* _TASK_
Look for the line that has "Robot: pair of" in the material below; please repeat it and every line after it, exactly, up to and including the line that has "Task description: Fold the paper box", and nothing else.

* _DATASET EXCERPT_
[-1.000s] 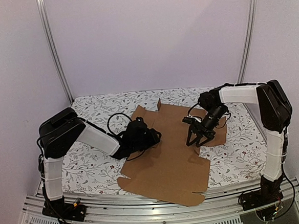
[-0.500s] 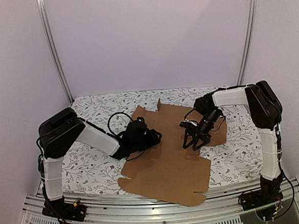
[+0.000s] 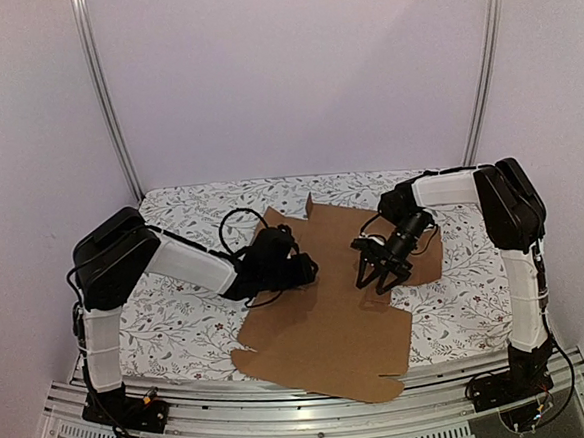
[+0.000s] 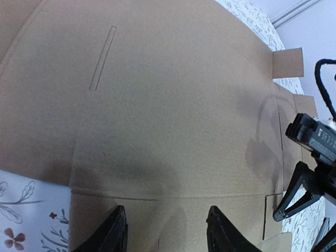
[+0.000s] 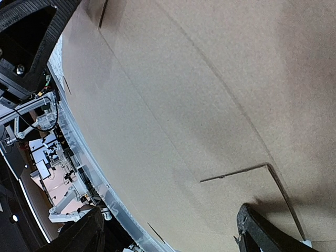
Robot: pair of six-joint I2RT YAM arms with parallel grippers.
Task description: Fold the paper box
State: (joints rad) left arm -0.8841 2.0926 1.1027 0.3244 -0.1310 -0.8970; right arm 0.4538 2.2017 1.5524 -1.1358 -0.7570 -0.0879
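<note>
Two arms, one flat sheet (top, L-wrist & R-wrist views).

Paper box (image 3: 325,327): unfolded die-cut brown cardboard, plain, lying flat at table centre, a bit skewed. Its near edge runs past the cloth onto the front rail (image 3: 466,414). One small tab (image 3: 311,206) at the far edge stands up. A narrow slit (image 4: 102,58) and crease lines show on the panel.

Left gripper (image 4: 167,210): low over the sheet's left part, jaws approx. half apart, nothing between them.

Right gripper (image 3: 377,283): aimed down at the sheet's right-centre, jaws spread wide, empty. Can't tell whether the tips touch the cardboard.

In the way: both wrists hide parts of the sheet from above. Black cable loops (image 3: 235,228) from the L arm hang by the sheet's far-left corner.

Surface: white cloth (image 3: 179,327) w/ leaf & flower print, covering the table.

Room: pale lilac walls (image 3: 292,79) and two aluminium uprights (image 3: 103,102) at the back corners. Blurred lab gear (image 5: 47,168) shows beyond the rail in the R-wrist view.
</note>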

* _FINISHED EXERCISE_
Robot: pair of six-joint I2RT YAM arms with parallel grippers.
Task description: Fold the paper box

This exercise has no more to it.